> The other encodings for variables would certainly increase parsing complexity, so self-interpreters for these BLC variants would be much longer than the original.
Indeed this is the reason why I find those alternatives not too interesting. In most practical programs the variable index frequencies are reasonably well approximated by an exponential distribution for which the very simple unary encoding is optimal.
> In the end, as we relax the restrictions on the encoding of the input, it seems that we can decrease the length of the self-interpreter almost arbitrarily -- down to λm.m(λx.x)(λx.x) [Mogensen] (as pointed out by @sargstuff in this thread) or even λm.m(λx.x) [Brown and Palsberg]

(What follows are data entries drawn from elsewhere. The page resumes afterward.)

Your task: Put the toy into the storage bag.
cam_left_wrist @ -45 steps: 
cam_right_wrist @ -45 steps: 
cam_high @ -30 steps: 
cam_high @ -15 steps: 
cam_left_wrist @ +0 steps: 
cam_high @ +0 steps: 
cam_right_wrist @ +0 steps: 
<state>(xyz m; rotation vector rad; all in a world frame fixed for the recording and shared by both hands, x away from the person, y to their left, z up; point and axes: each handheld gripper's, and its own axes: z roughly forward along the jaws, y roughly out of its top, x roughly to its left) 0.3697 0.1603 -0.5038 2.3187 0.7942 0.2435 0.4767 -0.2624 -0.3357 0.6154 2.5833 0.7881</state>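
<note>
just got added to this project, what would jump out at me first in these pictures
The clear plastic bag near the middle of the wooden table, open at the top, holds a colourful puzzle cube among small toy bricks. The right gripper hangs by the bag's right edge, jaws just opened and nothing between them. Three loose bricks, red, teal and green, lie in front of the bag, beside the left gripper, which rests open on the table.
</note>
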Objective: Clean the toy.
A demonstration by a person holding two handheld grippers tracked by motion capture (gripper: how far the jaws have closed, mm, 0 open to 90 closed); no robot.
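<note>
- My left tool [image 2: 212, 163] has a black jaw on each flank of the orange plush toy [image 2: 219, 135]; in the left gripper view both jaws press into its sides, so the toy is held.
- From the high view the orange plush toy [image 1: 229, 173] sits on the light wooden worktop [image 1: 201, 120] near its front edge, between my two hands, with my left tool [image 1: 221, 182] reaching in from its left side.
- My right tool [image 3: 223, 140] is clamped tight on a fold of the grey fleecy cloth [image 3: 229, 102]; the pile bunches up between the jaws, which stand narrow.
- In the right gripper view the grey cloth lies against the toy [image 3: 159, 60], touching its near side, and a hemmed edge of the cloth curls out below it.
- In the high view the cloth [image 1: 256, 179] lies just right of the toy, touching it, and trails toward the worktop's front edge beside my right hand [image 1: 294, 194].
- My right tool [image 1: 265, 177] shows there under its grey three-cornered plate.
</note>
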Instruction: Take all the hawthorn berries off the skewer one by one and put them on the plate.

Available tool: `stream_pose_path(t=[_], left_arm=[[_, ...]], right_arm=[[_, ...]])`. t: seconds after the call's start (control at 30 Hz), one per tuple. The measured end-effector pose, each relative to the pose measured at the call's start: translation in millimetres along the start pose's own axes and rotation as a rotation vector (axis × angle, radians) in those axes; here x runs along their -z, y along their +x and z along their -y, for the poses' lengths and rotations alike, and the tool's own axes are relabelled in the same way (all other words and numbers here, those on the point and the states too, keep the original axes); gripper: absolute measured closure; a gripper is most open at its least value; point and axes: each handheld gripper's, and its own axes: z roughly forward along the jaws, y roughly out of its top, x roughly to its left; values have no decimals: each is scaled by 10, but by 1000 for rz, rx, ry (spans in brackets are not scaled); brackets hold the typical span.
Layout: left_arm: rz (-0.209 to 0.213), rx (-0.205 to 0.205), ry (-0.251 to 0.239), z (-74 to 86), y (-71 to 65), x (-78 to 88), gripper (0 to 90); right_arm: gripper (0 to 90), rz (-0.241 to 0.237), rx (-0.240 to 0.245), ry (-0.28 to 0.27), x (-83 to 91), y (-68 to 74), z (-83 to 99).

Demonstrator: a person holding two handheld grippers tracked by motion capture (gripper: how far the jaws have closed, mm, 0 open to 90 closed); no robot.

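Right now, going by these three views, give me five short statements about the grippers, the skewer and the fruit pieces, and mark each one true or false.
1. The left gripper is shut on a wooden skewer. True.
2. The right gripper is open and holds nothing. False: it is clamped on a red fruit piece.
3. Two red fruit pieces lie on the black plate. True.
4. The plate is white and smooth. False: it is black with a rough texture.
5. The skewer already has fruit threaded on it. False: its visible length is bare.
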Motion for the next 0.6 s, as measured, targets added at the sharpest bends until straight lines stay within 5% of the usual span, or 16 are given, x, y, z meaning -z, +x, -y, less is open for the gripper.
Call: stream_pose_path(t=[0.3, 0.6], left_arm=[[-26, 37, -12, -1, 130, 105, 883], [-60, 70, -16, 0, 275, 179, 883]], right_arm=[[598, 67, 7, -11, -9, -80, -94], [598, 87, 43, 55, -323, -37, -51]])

Those are of a very different nature; mine has to tokenize and parse from a binary stream; theirs already has the whole term in a higher order abstract syntax tree.
> While obsessing about this and letting the mind wander I noticed the nice direct correspondence between the quaternary encoding of LAST and the DNA/RNA nucleobases
Yep; I didn't fail to notice that link either:-)
> Now this is a pretty cool coincidence that can provide some individuals with peculiar interests with even more peculiar entertainment, such as going through all possible permuations of AGCT, looking for the longest valid LC program embedded in random mosquito DNA.
They only way to not be valid is to run out of DNA or to not be closed. If you find a long repetition of a single nucleotide and make that L then the latter is unlikely to happen soon...
> Thank you for coherently writing down your thoughts for anybody to build upon what you have figured out. It's fun, it's inspiring, and it works!
Thanks for all the effort in creating and explaining LAST. I found it intellectually stimulating!